Но пришла беда. И Академия не помогла, и уж мы даже бабок-лекарок мобилизовали из соседних с городом сел. Нет, не помогло. Не стало Фрумы. Наши дворовые отревели, Исааку все тёплые слова сказали. А он, как окаменел. Завод конечно не забросил, но что-то вроде сломалось. Да и как не сломаешься — такая беда.

Но стал жить. Никуда не уезжает. На могилу ходит регулярно. Девочки ведут хозяйство, а моя-то, моя Маруська обучает их готовить. Они и рады стараться.

В общем, жизнь идёт. Пока гром не грянет. Мы, как известно, и не перекрестимся. Гром не грянул, но появилась на заводе по распределению из ФЗУ секретарша. Э-э, да что рассказывать. И так все ясно. По жизни. Ну, стала она печатать Исааку статьи да рецензии разные. Дальше — больше. Он книгу написал «Мой путь к звездам». Её разные смотрели, листали, сделали секретной и издали в пятьдесят экземпляров. А Моисеевич рассердился. Здесь мол ничего секретного нет, отвечаю перед партией и Академией. Так что печатаете тыщу — тираж. Начал ругаться, что он почти никогда не делал.
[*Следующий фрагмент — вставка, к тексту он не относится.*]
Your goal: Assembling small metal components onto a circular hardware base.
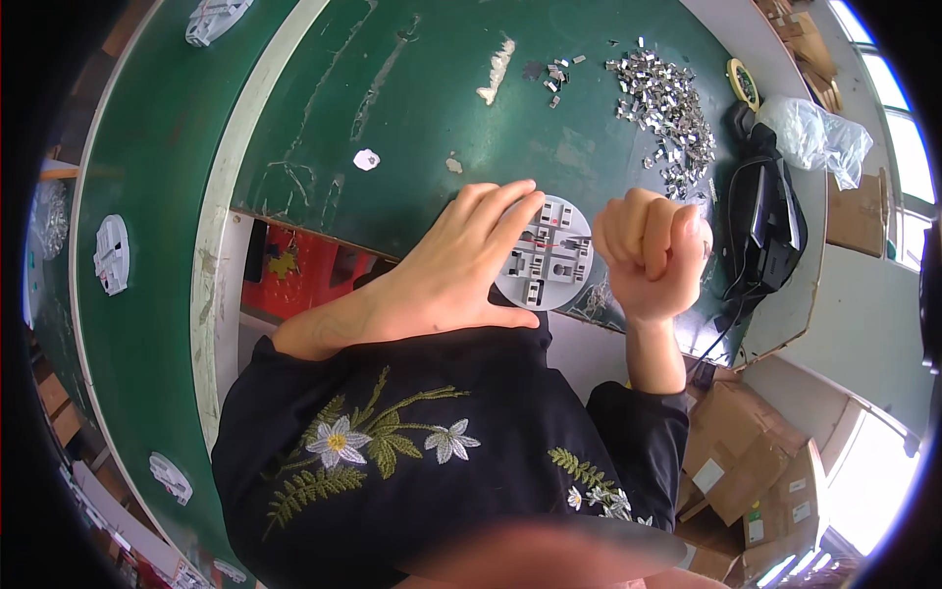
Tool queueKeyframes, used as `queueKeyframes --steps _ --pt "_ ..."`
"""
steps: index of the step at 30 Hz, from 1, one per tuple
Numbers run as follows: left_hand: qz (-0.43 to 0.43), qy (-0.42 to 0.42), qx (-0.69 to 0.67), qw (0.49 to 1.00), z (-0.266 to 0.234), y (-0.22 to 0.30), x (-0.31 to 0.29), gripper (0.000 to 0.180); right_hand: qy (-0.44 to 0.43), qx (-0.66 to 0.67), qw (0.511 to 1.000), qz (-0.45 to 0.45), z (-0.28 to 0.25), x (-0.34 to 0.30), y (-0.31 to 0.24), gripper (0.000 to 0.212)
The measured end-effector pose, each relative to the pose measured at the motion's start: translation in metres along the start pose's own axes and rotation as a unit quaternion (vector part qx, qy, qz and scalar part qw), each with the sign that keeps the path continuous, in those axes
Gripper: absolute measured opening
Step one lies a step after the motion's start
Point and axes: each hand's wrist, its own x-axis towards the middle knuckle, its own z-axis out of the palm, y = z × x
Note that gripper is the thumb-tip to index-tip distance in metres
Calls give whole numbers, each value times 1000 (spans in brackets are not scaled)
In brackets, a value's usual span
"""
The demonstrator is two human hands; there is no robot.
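A round grey plastic base (549,257) lies at the table's near edge, close to my body. Raised walls divide its upper face, with small white, dark and red parts set among them. My left hand (461,250) spans the base's left side, fingers along the upper rim and thumb at the lower rim, gripping it. On the right, my right hand (655,245) is curled closed beside the base. A thin dark tip seems to reach from it towards the base; the fingers hide what they hold.
Many small metal clips (672,113) form a pile at the far right, with several more (557,79) left of it. A black bag (765,211), clear plastic bag (814,137) and tape roll (743,83) line the right side. Grey parts (112,253) rest on the green strip at left.
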Motion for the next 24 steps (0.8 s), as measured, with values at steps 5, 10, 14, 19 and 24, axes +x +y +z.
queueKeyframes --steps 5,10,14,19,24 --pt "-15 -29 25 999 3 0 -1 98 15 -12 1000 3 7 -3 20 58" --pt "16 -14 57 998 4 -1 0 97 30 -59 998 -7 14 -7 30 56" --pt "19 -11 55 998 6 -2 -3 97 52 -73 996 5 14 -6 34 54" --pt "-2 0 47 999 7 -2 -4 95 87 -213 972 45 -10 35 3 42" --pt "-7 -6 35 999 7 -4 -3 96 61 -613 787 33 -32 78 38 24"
Но зато за это время, печальное для него, он, оказалось, придержал такую «кастрюлю», что она может все. И к звёздам. И назад. И в бок. И в зад.
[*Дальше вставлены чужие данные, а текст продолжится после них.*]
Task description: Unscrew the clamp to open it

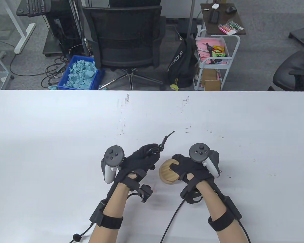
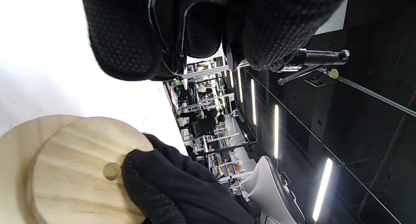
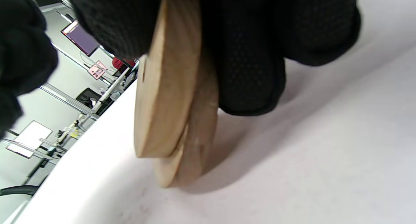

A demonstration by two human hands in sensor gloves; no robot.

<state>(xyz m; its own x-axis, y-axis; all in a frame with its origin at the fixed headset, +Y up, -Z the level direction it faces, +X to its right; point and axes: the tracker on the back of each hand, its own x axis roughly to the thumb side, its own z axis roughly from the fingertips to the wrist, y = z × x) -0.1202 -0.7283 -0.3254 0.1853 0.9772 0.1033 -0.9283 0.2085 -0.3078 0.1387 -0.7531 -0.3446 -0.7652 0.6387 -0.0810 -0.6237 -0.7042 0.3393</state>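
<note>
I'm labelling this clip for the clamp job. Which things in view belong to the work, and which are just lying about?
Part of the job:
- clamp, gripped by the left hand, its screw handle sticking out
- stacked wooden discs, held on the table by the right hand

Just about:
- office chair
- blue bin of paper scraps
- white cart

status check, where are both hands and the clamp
Left hand grips small black metal screw clamp. Right hand holds round wooden discs on white table. Nothing in the way.

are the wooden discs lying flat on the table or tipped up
Tipped up: the wooden discs stand on edge, lower rim on the table, pinched by the right hand.
</note>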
Все это он мне рассказал, мы во дворе на лавочке сидели. Конечно, взял слово, ни гу-гу. Да я что, я ж на доске почёта, не слезаю. Все понимаю. И что ему обидно. И что гнобят его в этой академии. И Челомей гадит. Да вот сделать-то, как он — никто не может. А всего-то — голова лысая, очки, веревочкой, да две чудесные девочки. Он даже директору заявление написал — сдаю две излишних комнаты, они мне теперь без надобности. Вот мужик.

Но что интересно. Моя Маруська даже бровью не повела.

— Не нашего ума эти лишние квартиры. Мы свои — заработаем своим трудом, — и ко мне бедром прижимается. Ну как подменили Маруську. Я однажды в подпитии даже хотел благодарственное письмо начальнику КГБ написать. И с советом — чтобы чаще этот КГБ с бабами профилактическую работу проводил.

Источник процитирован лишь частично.